_Task to complete_:
If a line in the data below contains "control", copy it.

_Provided records_:
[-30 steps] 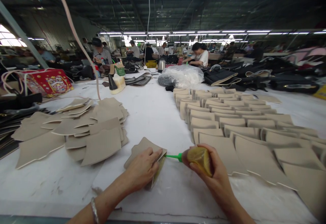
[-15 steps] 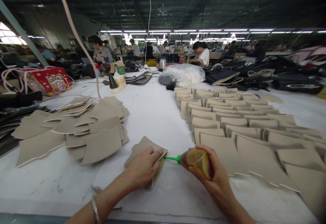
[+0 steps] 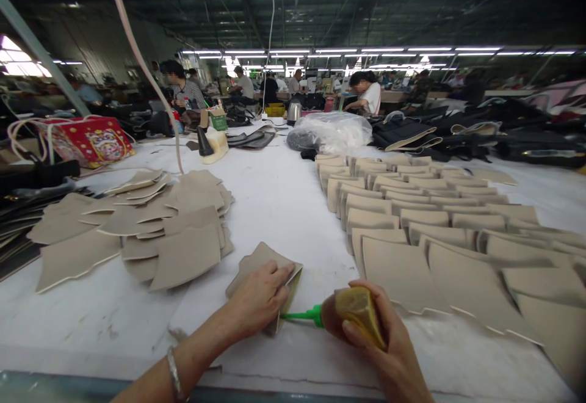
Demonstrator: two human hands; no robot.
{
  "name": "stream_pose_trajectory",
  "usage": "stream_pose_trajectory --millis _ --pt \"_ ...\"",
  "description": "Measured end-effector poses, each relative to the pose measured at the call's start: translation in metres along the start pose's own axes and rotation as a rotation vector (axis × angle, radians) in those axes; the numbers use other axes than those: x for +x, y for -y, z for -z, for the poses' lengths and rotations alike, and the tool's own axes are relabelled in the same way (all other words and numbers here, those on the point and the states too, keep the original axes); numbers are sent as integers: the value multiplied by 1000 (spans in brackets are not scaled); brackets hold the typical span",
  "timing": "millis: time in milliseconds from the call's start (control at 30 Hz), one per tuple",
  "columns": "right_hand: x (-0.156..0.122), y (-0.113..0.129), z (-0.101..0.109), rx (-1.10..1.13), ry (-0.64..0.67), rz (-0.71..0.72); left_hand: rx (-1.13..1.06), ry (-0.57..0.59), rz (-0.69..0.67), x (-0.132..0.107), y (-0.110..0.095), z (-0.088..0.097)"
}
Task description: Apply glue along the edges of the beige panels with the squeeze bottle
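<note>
My left hand (image 3: pixel 260 296) grips a beige cut panel (image 3: pixel 253 261) on the white table, its thumb side out of sight. One edge of the panel is folded or lifted, showing a yellowish strip. My right hand (image 3: pixel 382 336) is wrapped round a squeeze bottle (image 3: pixel 354 311) of amber liquid that looks like glue. The bottle lies tilted nearly level, and its thin green nozzle (image 3: pixel 297 315) points left. The nozzle tip is at the lower part of the panel's yellowish edge, close below my left fingers.
Loose beige panels (image 3: pixel 185 256) are piled on the left. Overlapping rows of curved beige panels (image 3: pixel 403 268) fill the right side. Farther back are a clear plastic bag (image 3: pixel 336 131), a metal kettle (image 3: pixel 294 112) and a red bag (image 3: pixel 86 140). A hose (image 3: pixel 151 85) hangs down at left.
My right hand has brought the bottle down and toward me, so the nozzle tip slid from the panel's upper corner along its edge to the lower part. My left hand stays on the panel.
</note>
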State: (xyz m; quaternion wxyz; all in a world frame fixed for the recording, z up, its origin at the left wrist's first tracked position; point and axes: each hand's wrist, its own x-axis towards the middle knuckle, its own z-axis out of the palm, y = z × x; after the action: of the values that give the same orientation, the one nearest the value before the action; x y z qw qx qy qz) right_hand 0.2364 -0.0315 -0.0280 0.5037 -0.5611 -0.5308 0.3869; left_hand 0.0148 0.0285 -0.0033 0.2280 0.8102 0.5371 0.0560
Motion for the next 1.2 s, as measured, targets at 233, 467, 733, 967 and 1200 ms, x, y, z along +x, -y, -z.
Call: stream_pose_trajectory --millis 233,467,733,967,1200 --pt "-7 3 -1 6 -81 -45 -17 -22 10 0 0 -3" --pt "-15 -3 -2 102 5 -107 -17 -30 21 -2 -1 -4" --pt "-15 1 1 247 -10 -162 -39 -22 48 -2 -3 -2" --pt "-13 3 34 777 -38 -441 -140 -180 109 -5 14 10" --pt "2 9 93 1195 -298 -475 -160 -173 355 3 69 18"
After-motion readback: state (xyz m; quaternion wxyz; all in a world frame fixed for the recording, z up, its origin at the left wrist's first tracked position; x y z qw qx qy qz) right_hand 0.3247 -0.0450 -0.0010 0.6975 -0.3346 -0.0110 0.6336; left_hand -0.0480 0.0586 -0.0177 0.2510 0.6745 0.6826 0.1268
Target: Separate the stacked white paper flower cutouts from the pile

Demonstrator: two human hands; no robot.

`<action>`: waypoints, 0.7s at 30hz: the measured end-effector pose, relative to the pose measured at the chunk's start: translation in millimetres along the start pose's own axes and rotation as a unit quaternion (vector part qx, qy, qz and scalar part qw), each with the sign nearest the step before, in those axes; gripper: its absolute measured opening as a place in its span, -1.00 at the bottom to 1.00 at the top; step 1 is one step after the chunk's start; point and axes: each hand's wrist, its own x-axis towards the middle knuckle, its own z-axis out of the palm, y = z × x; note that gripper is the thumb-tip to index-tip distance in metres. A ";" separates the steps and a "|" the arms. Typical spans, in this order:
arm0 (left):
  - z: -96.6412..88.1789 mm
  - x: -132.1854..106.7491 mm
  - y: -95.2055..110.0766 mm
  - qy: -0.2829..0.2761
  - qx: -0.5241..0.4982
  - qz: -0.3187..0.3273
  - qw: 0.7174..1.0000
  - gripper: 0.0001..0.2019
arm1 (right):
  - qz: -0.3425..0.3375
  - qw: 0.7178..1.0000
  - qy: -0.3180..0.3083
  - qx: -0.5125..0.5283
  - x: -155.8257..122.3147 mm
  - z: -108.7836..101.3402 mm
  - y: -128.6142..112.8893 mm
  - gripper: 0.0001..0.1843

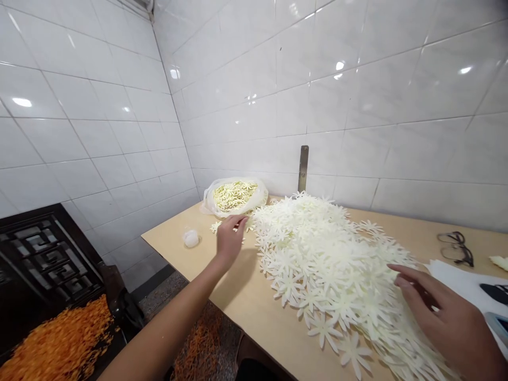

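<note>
A large heap of white flower-shaped cutouts (333, 259) covers the middle of the wooden table (254, 307). My left hand (230, 235) reaches to the heap's far left edge, fingers curled onto a few small pale pieces lying just in front of a clear plastic bag (234, 197) full of yellowish pieces. My right hand (444, 312) rests at the heap's near right side, fingers spread flat over the cutouts and holding nothing.
A small white wad (191, 238) lies near the table's left edge. Glasses (456, 247) sit at the right, with white sheets (468, 286) and dark objects beside them. A metal bracket (304, 168) is on the tiled wall. Orange pieces (59, 344) fill a dark container at lower left.
</note>
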 end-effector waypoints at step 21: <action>153.4 -64.4 146.7 -0.299 -0.329 0.253 0.859 -0.79 | -0.027 0.975 -0.107 0.194 4.1 -2.9 -0.4 -0.81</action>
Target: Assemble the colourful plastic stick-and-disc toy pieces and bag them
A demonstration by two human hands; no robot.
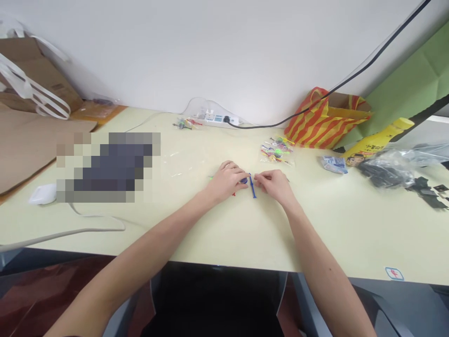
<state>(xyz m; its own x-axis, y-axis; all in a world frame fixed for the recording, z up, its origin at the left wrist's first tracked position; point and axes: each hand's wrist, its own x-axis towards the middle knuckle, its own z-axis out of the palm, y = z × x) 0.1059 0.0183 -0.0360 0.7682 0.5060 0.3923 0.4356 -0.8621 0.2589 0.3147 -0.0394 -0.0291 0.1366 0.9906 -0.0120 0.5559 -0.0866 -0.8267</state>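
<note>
- Pale table (pixel 140 220) runs along a white wall; at its far left stand brown paper bags (pixel 31 84), with a small white case (pixel 42 193) nearer the front edge.
- Left hand (pixel 226 180) rests on the table at the middle, its grip curled shut on a small dark-blue piece (pixel 243 180).
- Blue stick (pixel 252 188) lies flat between the two hands, just beside the dark-blue piece, apparently loose.
- Right hand (pixel 275 183) has its grip pinched closed near the stick's far end; whether it holds anything cannot be told.
- The fitting of pieces looks early: only these few are out, while the clear bag of coloured pieces (pixel 277 152) lies behind, near a striped bag (pixel 322 121).
</note>
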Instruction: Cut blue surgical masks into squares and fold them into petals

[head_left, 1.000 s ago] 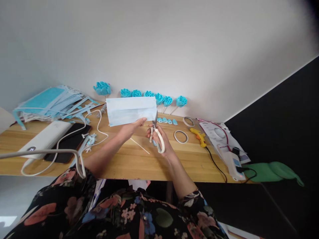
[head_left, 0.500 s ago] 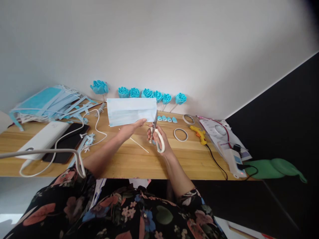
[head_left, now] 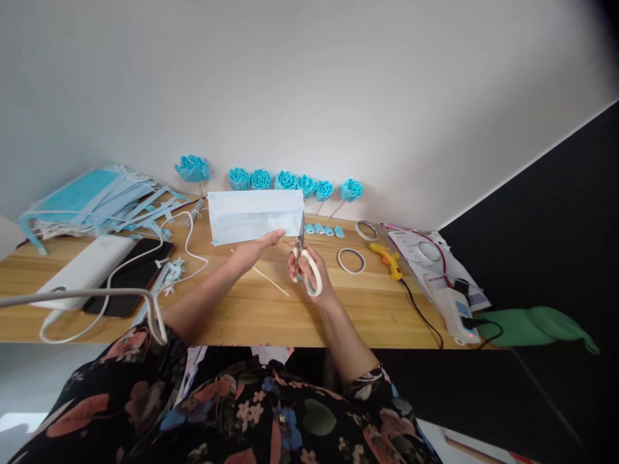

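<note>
My left hand (head_left: 258,247) pinches the lower edge of a pale blue face mask (head_left: 254,216), its thumb on the front and the other fingers hidden behind. The mask is held up above the table, spread flat, with no ear loops showing. In my right hand (head_left: 314,274) is a pair of scissors (head_left: 311,270) with white handles, fingers through the loops. Its blades point upward along the mask's right edge. I cannot tell whether the blades are fully closed. Behind the mask stand several blue flowers (head_left: 286,181) on thin white sticks. A loose white stick (head_left: 271,281) lies below my hands.
At left are a pile of masks (head_left: 91,196), a white power bank (head_left: 87,270), a dark phone (head_left: 130,277) and cables. Rightward lie tape rolls (head_left: 351,260), small blue rolled pieces (head_left: 324,230), a yellow glue gun (head_left: 387,259), a power strip (head_left: 458,316) and a green item (head_left: 532,327).
The scissors have shifted very slightly against the mask's right edge, and the mask's right side looks a little narrower. Both hands keep their grip; the rest stays put.
</note>
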The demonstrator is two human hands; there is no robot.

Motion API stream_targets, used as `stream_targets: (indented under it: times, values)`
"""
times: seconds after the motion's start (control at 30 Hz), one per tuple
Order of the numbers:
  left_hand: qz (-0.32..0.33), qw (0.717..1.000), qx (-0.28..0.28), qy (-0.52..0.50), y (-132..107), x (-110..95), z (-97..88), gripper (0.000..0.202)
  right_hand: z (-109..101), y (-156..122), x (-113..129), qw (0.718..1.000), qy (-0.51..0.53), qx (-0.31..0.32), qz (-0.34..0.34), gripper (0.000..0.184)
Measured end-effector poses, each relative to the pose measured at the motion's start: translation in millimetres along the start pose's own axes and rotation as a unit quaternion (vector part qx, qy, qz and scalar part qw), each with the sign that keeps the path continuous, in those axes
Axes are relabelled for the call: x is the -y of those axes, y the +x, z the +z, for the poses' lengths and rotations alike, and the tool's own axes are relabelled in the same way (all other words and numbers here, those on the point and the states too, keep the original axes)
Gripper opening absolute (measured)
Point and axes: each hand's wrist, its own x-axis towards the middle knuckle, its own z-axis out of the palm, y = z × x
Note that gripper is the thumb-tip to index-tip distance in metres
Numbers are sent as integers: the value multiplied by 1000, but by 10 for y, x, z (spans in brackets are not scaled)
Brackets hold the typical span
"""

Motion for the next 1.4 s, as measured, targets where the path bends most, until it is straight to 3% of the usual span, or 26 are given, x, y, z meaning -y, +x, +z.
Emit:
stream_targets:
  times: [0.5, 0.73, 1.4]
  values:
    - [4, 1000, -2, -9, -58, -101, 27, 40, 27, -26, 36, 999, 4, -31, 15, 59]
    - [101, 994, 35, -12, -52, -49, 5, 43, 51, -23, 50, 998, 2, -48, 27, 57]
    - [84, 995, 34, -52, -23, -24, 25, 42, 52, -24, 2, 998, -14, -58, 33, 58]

_Reply to the task_:
  "timing": "millis: time in milliseconds from the call's start (control at 30 Hz), one per tuple",
times: seconds after the motion's start (control at 30 Hz), one per tuple

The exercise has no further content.